In a dramatic escalation of tensions between the US Treasury Department and the Financial Times (FT), officials are demanding a retraction of a recent article that purportedly misrepresented Treasury Secretary Scott Bessent’s views on the oversight of the Federal Reserve. The Treasury’s formal complaint, filed on 28 March 2026, accuses the FT of publishing “false claims” regarding Bessent’s stance, amid heightened scrutiny over the intersection of financial regulation and political influence.
Treasury’s Formal Rebuttal
The Treasury Department’s pushback against the FT follows a report published on 26 March, which suggested that Bessent had advocated for a supervisory framework for the Federal Reserve akin to that of the Bank of England. This would reportedly involve increased communication between the Fed and the Treasury akin to the relationship between the Bank of England’s governor and the UK chancellor regarding inflation targets.
In a strongly worded email directed at senior FT editors and their parent company, Nikkei Inc., Elliott Hulse, the acting assistant secretary for public affairs, categorically denied that Bessent had ever endorsed such measures. “The Secretary has never made any of the above statements in public or private,” Hulse stated, contesting the article’s assertions and its headline, which he claimed misrepresented the contents of the report.
Bessent’s Public Dismissal
In a bid to clarify his position, Bessent took to social media, asserting, “In short, FT has literally manufactured an entirely fake policy position for me and the Administration.” This public denial underscores the seriousness with which the Treasury views the implications of the article, particularly against the backdrop of ongoing concerns over the Federal Reserve’s political independence.

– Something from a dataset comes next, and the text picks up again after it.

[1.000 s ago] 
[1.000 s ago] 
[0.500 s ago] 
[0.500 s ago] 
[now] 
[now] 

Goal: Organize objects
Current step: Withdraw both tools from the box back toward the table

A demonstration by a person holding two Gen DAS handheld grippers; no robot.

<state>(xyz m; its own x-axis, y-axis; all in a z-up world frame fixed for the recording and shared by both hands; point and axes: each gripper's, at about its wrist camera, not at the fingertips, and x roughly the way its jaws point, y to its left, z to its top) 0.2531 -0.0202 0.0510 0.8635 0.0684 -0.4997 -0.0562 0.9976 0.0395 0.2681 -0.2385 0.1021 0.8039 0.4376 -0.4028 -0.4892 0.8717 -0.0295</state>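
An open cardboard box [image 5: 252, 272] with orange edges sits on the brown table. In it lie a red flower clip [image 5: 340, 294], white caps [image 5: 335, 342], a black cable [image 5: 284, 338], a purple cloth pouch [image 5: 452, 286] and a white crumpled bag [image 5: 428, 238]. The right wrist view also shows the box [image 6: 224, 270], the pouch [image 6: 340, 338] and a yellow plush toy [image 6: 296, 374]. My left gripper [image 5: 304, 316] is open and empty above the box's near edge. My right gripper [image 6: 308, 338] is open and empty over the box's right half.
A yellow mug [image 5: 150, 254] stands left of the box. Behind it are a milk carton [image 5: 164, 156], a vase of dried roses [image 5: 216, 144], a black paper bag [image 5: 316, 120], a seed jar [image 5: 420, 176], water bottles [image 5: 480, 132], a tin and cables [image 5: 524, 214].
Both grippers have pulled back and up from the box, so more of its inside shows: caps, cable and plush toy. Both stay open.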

The Treasury’s communication also highlighted that Bessent had not discussed adopting any practices from the UK model that might disrupt the established relationship between the central bank and the government. The insistence on this point reflects a broader apprehension about perceptions of political interference in monetary policy, particularly in light of previous tensions between former President Donald Trump and the Fed.
Financial Times Stands Firm
Despite the Treasury’s complaint, the FT has expressed confidence in its reporting. Finola McDonnell, a spokesperson for the publication, affirmed, “We stand by our reporting and have included US Treasury responses in the article.” The FT’s commitment to journalistic integrity suggests a determination to uphold its editorial independence, even amid external pressures.
The controversy is particularly significant given the current climate of financial markets and the critical role of the Federal Reserve in shaping economic policy. Investors are acutely aware of the risks posed by any potential erosion of the Fed’s independence, particularly in light of Trump’s past threats to dismiss Fed Chair Jerome Powell for failing to align with his monetary policy preferences.
Implications for Financial Markets
The ongoing dispute is set against a backdrop of market sensitivity regarding the Federal Reserve’s operational autonomy. Investors typically prize the central bank’s capacity to make decisions free from political influence, fearing that aggressive rate cuts driven by political pressure could lead to rampant inflation. Such inflation would necessitate subsequent sharp increases in interest rates to stabilise the economy, a scenario that could destabilise markets.
Why it Matters
This episode highlights the delicate balance between regulatory oversight and the independence of monetary policy. As the Treasury Department grapples with maintaining its credibility while addressing the complex dynamics of financial governance, the implications for market confidence and investor behaviour could be profound. The insistence on clear lines between Treasury operations and Federal Reserve policies is not merely a matter of institutional integrity; it is fundamental to the perceived stability of the US economy in an increasingly volatile global landscape.